#### DATASET EXTRACT:
= Beginning of Section =
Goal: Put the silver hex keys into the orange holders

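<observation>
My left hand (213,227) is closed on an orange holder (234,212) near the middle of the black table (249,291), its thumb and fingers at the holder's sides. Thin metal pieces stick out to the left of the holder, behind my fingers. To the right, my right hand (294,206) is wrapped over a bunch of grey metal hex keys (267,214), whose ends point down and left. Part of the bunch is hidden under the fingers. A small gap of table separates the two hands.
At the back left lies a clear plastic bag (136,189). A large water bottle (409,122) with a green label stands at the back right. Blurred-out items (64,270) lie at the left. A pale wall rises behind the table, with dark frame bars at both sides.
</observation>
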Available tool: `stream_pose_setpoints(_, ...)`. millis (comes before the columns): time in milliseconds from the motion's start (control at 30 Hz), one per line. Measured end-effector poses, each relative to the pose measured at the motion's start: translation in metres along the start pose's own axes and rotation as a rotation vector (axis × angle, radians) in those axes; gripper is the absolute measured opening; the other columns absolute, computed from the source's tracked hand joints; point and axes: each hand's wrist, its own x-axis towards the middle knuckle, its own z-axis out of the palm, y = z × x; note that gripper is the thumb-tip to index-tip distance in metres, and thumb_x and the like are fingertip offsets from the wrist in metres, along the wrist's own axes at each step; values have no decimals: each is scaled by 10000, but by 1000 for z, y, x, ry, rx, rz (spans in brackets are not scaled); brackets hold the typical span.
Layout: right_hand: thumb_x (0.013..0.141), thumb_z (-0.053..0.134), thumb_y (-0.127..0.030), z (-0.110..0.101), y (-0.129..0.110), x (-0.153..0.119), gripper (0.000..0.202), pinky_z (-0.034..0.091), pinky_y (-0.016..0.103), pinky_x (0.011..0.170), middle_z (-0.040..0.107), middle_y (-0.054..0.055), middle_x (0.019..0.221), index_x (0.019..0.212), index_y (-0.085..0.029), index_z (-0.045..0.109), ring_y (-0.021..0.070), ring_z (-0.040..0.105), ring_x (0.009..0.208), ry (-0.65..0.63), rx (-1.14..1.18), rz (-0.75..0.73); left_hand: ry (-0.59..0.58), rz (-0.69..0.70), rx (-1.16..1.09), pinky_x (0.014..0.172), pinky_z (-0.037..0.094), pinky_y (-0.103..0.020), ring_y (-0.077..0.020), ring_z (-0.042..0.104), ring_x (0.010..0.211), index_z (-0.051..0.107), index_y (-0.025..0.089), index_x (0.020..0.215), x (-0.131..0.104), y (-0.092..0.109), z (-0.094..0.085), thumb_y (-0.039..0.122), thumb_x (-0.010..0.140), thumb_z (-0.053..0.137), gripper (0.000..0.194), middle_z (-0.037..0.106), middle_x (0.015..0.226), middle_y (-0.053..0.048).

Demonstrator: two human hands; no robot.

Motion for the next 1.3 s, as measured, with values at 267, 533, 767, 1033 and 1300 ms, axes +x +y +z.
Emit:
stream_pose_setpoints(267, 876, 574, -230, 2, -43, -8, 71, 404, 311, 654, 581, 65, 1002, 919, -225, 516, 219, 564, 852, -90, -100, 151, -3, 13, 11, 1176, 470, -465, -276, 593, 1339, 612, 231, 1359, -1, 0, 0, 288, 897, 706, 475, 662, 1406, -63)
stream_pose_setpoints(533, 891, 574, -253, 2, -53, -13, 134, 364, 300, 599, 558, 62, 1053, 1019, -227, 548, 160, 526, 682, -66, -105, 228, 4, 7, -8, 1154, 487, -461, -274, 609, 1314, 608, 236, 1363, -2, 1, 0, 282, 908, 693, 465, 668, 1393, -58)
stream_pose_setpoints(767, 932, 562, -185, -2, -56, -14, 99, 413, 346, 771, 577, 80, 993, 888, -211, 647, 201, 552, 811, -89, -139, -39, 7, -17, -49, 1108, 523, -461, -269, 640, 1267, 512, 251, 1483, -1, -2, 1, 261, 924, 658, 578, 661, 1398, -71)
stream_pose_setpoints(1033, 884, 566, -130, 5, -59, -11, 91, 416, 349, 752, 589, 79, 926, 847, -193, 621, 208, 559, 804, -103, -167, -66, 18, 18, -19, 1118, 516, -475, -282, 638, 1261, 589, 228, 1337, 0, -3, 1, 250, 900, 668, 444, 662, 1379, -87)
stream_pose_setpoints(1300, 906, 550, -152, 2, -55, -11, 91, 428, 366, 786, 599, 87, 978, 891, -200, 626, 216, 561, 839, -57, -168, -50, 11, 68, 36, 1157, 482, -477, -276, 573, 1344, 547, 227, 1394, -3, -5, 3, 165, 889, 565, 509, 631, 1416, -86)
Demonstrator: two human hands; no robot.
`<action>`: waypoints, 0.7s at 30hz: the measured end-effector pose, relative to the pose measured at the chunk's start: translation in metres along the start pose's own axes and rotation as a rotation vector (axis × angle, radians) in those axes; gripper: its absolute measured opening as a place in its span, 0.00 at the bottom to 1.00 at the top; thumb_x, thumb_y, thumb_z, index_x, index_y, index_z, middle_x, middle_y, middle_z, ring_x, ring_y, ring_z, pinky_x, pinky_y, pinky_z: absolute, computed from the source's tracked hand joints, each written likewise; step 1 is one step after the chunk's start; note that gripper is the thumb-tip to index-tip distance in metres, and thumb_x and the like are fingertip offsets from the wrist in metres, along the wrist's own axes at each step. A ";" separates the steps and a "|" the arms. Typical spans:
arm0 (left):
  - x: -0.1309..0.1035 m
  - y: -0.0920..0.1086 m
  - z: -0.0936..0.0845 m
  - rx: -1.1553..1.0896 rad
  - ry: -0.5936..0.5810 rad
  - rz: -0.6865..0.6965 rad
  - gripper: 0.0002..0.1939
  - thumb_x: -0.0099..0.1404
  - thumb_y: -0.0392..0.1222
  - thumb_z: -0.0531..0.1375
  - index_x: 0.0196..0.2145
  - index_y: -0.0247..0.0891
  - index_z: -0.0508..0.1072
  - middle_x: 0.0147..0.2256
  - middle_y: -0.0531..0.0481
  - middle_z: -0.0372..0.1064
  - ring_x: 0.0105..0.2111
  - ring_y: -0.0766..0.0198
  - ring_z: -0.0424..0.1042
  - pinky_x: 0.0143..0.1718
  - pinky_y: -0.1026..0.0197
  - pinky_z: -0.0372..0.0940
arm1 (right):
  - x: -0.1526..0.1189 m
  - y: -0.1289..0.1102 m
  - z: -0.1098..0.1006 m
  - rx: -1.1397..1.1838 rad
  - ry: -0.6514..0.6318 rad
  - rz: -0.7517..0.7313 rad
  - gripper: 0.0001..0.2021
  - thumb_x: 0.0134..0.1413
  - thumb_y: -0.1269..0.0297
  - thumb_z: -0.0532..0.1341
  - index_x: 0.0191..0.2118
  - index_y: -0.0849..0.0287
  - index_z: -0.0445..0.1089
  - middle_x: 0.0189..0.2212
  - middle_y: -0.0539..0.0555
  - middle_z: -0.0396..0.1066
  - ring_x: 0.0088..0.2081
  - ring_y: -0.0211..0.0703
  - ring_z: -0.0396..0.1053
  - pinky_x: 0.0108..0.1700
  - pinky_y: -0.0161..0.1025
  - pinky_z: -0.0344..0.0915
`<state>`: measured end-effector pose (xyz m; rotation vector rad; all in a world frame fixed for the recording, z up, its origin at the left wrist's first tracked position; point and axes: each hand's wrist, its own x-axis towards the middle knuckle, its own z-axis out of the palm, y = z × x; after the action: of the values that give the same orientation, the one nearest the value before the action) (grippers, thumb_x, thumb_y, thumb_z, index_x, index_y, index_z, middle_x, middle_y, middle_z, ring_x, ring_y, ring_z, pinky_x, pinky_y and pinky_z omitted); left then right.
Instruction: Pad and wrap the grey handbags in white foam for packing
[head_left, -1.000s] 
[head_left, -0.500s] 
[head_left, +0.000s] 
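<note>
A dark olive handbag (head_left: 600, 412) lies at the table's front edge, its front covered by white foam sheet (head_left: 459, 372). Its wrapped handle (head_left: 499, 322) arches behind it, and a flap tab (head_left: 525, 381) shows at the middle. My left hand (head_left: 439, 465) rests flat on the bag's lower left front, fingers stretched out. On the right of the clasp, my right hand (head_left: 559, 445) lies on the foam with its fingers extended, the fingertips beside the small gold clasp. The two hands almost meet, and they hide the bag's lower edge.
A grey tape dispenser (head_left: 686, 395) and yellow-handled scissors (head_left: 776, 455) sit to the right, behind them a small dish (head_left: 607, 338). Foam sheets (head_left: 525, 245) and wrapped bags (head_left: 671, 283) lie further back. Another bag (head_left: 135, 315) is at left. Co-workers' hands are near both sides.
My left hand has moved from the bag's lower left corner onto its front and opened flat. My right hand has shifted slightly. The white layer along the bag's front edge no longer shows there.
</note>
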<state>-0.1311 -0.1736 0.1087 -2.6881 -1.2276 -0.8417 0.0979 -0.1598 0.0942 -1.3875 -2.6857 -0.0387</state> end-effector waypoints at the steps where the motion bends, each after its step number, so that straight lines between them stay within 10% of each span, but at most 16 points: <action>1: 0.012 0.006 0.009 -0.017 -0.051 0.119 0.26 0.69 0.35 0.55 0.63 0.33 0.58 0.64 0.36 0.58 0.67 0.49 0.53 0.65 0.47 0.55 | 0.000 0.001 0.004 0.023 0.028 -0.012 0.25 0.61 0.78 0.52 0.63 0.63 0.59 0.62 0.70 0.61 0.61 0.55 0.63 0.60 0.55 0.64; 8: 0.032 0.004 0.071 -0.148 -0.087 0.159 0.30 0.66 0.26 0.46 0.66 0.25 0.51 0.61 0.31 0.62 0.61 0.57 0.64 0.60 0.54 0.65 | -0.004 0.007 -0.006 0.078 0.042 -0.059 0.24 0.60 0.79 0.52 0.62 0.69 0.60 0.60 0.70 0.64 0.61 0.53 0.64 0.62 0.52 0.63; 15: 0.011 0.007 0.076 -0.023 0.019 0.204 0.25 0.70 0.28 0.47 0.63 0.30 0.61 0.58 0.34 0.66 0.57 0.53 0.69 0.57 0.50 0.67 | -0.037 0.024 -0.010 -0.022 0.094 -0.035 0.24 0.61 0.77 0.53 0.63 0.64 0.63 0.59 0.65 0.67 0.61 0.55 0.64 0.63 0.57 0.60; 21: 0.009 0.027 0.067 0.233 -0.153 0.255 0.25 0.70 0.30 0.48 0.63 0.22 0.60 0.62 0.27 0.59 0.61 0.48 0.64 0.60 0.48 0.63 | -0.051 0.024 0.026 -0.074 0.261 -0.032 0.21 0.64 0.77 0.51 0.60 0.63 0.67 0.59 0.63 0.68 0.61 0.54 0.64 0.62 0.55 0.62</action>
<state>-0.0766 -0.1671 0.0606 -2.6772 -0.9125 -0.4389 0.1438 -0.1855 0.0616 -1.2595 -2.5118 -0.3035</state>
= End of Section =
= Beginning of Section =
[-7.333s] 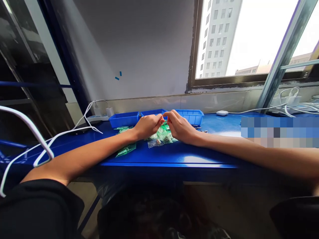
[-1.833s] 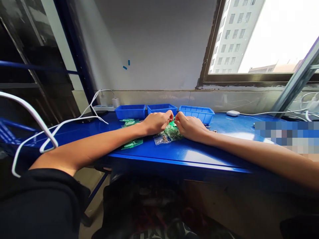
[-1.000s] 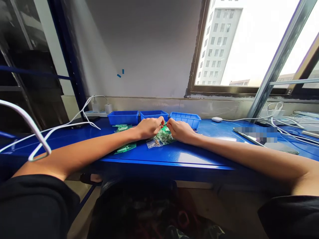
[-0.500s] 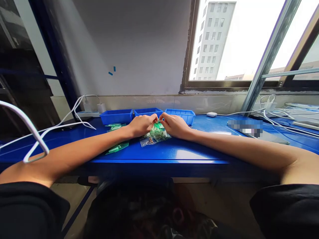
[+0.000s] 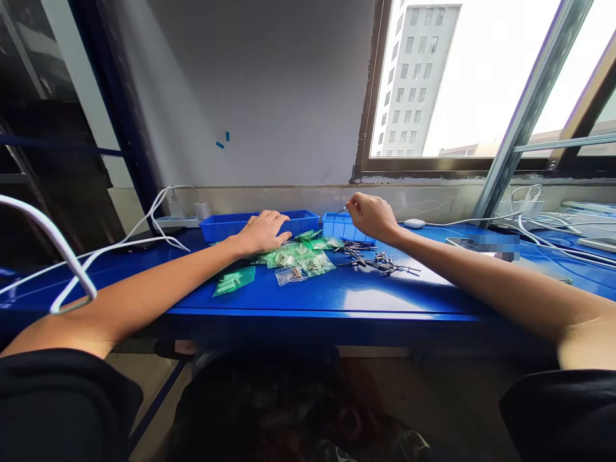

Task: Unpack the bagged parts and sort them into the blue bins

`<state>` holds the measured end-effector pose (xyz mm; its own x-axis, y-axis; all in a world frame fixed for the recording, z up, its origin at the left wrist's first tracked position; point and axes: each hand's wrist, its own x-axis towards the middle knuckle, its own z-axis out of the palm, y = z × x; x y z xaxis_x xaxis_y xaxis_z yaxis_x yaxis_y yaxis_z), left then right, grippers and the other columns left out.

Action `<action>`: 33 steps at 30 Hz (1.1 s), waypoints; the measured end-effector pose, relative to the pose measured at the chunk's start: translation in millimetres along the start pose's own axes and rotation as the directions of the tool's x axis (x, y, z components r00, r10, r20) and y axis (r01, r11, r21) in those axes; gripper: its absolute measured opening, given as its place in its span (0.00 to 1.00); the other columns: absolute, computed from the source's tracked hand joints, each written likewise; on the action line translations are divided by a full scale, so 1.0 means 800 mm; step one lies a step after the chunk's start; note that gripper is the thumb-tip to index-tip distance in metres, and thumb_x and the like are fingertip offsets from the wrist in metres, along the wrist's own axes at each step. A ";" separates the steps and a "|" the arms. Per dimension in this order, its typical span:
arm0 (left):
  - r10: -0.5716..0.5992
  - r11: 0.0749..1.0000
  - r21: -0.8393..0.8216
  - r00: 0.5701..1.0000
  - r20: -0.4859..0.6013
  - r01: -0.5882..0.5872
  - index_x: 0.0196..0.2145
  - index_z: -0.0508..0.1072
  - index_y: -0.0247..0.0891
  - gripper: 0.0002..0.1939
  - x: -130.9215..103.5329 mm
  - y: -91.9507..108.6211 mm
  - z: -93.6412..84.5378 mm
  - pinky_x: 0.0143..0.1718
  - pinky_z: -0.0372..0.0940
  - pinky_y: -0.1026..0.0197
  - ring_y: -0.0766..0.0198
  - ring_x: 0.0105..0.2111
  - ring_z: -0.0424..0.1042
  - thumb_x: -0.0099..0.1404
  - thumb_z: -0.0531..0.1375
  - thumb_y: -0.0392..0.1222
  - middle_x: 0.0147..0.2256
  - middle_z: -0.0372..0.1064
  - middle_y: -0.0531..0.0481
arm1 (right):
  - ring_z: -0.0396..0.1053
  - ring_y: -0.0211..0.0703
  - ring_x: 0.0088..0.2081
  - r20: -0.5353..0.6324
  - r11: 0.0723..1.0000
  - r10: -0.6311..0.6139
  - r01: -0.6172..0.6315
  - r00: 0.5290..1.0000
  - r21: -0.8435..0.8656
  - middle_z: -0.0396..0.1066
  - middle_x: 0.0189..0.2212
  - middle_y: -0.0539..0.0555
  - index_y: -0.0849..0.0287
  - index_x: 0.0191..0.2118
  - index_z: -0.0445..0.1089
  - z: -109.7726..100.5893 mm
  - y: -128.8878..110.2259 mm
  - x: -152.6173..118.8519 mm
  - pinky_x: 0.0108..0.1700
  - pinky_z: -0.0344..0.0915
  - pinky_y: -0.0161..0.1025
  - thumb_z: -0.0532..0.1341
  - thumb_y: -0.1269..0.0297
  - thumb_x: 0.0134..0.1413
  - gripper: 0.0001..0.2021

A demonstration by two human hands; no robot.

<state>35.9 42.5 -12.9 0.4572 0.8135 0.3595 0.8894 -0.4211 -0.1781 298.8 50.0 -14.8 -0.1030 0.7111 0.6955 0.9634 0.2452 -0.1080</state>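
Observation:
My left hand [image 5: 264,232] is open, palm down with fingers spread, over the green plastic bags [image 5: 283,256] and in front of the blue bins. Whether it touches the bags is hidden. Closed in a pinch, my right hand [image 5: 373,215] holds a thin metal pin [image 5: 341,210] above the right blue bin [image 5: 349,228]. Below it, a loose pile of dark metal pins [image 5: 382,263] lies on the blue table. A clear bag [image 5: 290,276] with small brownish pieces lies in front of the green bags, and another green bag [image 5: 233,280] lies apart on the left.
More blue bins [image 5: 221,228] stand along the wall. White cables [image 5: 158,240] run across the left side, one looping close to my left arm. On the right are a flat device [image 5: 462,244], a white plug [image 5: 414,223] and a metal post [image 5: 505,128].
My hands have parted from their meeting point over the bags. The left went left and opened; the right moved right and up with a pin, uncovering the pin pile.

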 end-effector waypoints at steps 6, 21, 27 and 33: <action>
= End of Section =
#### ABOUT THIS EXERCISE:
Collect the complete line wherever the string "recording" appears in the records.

#### RESULT OF THIS EXERCISE:
`<state>`: measured end-effector pose (xyz m; rotation vector rad; all in a world frame fixed for the recording, z up, its origin at the left wrist's first tracked position; point and axes: each hand's wrist, its own x-axis towards the middle knuckle, its own z-axis out of the palm, y = z × x; after the action: of the values that give the same orientation, the one nearest the value before the action) (grippers, thumb_x, thumb_y, thumb_z, index_x, index_y, index_z, middle_x, middle_y, middle_z, ring_x, ring_y, ring_z, pinky_x, pinky_y and pinky_z omitted); left then right.
`<state>` holds the measured end-effector pose (xyz mm; its own x-axis, y-axis; all in a world frame fixed for the recording, z up, its origin at the left wrist's first tracked position; point and axes: each hand's wrist, its own x-axis towards the middle knuckle, its own z-axis out of the palm, y = z × x; x y z xaxis_x xaxis_y xaxis_z yaxis_x yaxis_y yaxis_z), left then right, grippers and the other columns left out.

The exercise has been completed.